Bosch permaneció de pie, a pocos pasos de los cuatro detectives. Comenzó a relatarles la historia, utilizando las manos con espontaneidad, casi como un reportero de televisión, como si simplemente estuviera exponiendo un caso.
– Los cuatro recibís la llamada del encargado del funicular -dijo Bosch-. Os presentáis allí, obligáis a los policías a retirarse y registráis el lugar. Alguien examina los cadáveres y, mira por dónde, el carné de conducir de uno de ellos indica que se trata de Howard Elias. Entonces…
– No encontramos ningún carné de conducir, Bosch -le interrumpió Rooker-. ¿No te lo dijo el capitán?
– Sí, claro que me lo dijo. Pero soy yo el que te está contando la historia. De modo que escúchame y calla, Rooker. Estoy tratando de salvarte el culo y no dispongo de mucho tiempo.
Bosch esperó a ver si alguno quería añadir algo.
– Como iba diciendo -continuó el detective-, el carné de conducir demuestra que uno de los cadáveres es Elias. Así que los cuatro os ponéis a rumiar el asunto y llegáis a la conclusión de que lo hizo un poli. Pensáis que Elias se lo tenía merecido y que el poli que se lo cargó nos hizo un favor a todos. Ése fue vuestro error. Decidisteis echarle una mano al asesino montando lo del robo. Le quitasteis…
– Esto son patrañas, Bosch…
– ¡Cállate, Rooker! No tengo tiempo de escuchar tus memeces cuando tú sabes que ocurrió tal como yo lo cuento. Le quitasteis el reloj y la cartera. Pero la cagasteis, Rooker. Al quitarle el reloj le arañasteis en la muñeca. Una herida post mortem. Eso lo verificará la autopsia, lo que significa que los cuatros vais a tener serios problemas.
Bosch se detuvo, esperando a que Rooker dijera algo. Pero no lo hizo.
– Bien, me alegro de haber conseguido que me prestéis atención. ¿Alguno de vosotros quiere indicarme dónde están la cartera y el reloj?
Otra pausa mientras Bosch consultaba su reloj. Eran las diez menos cuarto. Los cuatro hombres de Robos y Homicidios guardaron silencio.
– Ya me lo había imaginado -dijo Bosch, mirando a cada uno de los detectives-. Veréis lo que vamos a hacer. Dentro de quince minutos voy a reunirme con Irving para ponerle al corriente de la investigación. A continuación él ofrecerá una rueda de prensa. Si no recibo una llamada en el mostrador de recepción informando del lugar donde se encuentra el sumidero, cubo de basura o cualquier otro sitio donde arrojasteis esos objetos, le diré a Irving que el robo lo montasteis los agentes que acudisteis antes que nosotros a la escena del crimen, y ya veremos lo que pasa entonces. Os deseo buena suerte.

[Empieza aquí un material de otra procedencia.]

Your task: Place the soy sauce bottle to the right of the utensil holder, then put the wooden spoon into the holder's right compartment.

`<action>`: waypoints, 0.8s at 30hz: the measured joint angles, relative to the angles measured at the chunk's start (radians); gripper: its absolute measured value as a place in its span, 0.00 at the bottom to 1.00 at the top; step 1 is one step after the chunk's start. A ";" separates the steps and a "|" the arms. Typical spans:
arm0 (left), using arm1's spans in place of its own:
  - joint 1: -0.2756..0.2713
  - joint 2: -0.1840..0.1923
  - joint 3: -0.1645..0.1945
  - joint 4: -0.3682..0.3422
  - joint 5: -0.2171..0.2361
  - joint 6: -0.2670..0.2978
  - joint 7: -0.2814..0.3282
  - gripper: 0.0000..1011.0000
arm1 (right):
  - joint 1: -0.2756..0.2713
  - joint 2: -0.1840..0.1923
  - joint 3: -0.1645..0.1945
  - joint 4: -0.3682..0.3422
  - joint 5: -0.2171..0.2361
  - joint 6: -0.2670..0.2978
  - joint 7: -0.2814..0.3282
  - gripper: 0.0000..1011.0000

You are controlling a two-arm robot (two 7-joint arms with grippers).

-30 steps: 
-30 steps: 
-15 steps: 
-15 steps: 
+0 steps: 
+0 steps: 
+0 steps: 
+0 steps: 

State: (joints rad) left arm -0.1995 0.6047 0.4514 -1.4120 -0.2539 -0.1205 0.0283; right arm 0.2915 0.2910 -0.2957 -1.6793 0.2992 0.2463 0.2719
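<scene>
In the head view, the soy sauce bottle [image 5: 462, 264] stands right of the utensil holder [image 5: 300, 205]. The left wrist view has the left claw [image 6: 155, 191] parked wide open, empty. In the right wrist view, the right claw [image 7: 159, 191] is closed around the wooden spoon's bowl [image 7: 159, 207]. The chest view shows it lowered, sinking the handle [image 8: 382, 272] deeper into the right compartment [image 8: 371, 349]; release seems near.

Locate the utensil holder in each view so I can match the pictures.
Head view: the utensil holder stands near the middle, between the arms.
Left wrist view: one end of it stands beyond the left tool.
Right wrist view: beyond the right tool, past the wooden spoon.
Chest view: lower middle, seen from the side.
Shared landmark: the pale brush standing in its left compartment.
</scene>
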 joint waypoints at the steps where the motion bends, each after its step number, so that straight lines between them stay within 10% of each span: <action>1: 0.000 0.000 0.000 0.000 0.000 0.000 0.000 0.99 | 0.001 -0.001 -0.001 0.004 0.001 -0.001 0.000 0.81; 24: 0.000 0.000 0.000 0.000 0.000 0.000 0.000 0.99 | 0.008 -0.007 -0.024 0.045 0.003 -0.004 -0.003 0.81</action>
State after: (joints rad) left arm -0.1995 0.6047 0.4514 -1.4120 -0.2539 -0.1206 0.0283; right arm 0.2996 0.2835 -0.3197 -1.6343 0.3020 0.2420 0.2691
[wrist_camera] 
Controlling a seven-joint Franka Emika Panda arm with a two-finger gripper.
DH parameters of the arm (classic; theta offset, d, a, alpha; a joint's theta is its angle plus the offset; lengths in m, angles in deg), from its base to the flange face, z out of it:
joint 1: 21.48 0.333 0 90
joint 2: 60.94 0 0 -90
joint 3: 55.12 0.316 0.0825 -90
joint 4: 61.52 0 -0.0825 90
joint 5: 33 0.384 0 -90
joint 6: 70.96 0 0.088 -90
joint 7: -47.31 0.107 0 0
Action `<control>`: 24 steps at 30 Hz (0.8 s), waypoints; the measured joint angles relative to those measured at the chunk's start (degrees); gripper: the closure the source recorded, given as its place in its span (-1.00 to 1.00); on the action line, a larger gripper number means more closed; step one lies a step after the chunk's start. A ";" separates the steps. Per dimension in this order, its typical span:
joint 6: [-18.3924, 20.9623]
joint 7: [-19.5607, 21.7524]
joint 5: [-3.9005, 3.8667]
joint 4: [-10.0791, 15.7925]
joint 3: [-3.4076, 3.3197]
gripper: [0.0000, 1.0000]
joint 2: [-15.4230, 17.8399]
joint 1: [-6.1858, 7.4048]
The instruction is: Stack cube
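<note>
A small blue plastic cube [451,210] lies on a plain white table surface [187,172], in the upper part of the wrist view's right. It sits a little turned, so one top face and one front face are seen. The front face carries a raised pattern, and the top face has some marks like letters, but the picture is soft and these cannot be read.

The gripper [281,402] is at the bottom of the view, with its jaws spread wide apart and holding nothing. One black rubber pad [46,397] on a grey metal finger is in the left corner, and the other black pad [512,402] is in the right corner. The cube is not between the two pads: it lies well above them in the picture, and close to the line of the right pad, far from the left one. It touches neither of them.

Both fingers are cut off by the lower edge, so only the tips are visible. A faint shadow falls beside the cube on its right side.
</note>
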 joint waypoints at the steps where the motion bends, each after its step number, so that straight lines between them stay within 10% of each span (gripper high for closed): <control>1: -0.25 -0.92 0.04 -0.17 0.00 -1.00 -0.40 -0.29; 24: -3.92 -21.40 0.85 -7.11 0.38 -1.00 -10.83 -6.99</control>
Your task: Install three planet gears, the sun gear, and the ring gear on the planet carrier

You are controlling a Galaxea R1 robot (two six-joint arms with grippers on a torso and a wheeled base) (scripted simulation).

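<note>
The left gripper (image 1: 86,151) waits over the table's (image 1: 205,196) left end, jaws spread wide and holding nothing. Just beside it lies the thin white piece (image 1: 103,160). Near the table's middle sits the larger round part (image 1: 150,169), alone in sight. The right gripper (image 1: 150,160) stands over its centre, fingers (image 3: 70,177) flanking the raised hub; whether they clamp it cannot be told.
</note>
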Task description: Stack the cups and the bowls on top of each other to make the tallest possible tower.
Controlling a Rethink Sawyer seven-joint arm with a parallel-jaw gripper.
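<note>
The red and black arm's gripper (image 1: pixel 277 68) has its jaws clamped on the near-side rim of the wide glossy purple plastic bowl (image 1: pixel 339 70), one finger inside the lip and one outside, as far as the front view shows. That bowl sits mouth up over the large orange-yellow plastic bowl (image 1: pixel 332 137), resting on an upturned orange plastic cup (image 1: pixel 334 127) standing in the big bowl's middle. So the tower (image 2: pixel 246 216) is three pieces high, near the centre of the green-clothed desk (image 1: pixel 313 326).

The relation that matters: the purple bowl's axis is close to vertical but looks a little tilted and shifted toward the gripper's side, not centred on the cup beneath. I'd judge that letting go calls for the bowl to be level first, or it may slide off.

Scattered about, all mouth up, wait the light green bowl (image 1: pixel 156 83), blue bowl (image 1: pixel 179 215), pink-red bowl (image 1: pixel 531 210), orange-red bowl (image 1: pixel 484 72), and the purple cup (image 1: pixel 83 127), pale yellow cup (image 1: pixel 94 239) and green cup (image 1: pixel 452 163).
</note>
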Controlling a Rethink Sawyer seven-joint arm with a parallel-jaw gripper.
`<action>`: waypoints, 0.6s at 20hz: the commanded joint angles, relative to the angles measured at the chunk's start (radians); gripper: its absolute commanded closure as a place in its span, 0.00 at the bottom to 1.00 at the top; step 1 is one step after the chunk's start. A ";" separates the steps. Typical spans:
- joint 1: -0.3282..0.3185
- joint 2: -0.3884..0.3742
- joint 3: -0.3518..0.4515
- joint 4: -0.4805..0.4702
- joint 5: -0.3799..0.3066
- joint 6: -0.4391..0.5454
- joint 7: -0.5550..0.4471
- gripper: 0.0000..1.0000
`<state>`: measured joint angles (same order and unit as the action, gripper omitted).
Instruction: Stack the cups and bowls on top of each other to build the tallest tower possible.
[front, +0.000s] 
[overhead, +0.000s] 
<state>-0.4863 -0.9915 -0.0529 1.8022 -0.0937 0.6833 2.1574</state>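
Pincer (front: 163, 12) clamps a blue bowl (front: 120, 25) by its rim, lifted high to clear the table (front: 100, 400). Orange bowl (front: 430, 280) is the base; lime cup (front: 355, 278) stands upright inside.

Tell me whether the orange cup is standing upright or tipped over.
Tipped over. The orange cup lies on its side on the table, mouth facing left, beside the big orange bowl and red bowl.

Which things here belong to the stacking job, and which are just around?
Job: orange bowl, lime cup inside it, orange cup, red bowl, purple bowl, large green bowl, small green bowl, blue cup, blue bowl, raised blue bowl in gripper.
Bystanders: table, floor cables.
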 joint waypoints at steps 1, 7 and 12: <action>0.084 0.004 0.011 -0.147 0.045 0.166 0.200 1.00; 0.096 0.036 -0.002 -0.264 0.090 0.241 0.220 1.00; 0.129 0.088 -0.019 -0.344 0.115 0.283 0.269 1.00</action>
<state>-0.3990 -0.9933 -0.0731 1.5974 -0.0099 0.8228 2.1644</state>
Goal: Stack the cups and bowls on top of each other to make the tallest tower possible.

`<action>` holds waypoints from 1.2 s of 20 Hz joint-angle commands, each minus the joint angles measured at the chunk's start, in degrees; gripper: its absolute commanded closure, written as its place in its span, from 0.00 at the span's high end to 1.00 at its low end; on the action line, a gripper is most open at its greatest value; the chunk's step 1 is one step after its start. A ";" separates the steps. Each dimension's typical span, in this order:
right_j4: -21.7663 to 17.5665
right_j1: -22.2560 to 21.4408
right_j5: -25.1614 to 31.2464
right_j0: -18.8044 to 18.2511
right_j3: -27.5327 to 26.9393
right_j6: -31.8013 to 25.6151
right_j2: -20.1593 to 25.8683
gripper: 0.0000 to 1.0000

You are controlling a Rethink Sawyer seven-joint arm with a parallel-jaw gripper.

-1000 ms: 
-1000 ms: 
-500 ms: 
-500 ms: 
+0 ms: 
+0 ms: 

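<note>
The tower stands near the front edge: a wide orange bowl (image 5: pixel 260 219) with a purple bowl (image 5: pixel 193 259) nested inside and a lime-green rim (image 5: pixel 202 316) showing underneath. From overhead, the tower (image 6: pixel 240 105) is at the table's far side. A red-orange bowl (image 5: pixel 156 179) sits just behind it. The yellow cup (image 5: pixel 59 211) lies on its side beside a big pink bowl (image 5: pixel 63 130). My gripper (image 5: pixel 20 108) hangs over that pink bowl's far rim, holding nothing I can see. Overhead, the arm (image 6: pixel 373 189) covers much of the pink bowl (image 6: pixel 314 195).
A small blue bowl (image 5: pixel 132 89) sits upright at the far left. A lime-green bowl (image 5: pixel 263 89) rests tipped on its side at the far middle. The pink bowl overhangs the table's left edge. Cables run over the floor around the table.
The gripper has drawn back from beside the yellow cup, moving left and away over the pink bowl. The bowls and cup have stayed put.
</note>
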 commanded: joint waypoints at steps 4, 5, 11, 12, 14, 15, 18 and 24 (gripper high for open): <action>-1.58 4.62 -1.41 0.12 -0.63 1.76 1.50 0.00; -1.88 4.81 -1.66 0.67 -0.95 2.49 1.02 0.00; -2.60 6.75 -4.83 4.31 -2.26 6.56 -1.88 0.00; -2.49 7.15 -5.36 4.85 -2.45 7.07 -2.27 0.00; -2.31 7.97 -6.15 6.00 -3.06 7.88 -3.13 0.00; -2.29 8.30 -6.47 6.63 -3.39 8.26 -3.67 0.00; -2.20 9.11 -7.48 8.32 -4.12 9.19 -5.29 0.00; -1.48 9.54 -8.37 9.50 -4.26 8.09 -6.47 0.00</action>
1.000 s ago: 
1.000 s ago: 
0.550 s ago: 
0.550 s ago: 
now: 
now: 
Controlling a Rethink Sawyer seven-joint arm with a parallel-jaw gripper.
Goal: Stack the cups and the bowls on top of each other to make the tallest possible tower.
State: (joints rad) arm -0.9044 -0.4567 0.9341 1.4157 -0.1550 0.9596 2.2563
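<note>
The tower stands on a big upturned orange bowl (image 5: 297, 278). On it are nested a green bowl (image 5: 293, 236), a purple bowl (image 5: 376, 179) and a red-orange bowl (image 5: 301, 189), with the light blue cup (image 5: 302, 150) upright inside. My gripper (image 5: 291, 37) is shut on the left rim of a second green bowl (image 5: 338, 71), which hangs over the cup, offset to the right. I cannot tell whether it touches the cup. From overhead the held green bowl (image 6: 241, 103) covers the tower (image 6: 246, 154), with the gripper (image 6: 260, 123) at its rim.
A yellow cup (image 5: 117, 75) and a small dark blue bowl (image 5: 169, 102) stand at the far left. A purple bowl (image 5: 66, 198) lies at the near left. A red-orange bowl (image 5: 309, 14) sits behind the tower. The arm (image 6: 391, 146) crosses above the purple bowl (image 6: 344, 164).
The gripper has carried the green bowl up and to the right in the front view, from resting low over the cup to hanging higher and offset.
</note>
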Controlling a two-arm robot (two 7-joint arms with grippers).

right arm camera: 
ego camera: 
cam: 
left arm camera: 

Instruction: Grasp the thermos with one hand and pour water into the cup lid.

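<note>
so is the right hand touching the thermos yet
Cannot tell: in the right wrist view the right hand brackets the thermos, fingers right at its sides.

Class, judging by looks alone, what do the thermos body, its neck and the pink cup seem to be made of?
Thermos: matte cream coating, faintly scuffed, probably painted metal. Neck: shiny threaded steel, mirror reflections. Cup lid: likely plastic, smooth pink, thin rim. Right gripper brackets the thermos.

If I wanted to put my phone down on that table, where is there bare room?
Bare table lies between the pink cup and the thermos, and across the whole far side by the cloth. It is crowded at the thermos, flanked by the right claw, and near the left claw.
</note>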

Bosch observó de nuevo sus rostros, que sólo mostraban rabia y obstinación. No esperaba otra cosa.
– Personalmente me importa un bledo lo que os ocurra. Pero me preocupa que esto perjudique la investigación, que represente un obstáculo. Así que por motivos egoístas quiero daros la oportunidad de enmendar vuestra estupidez.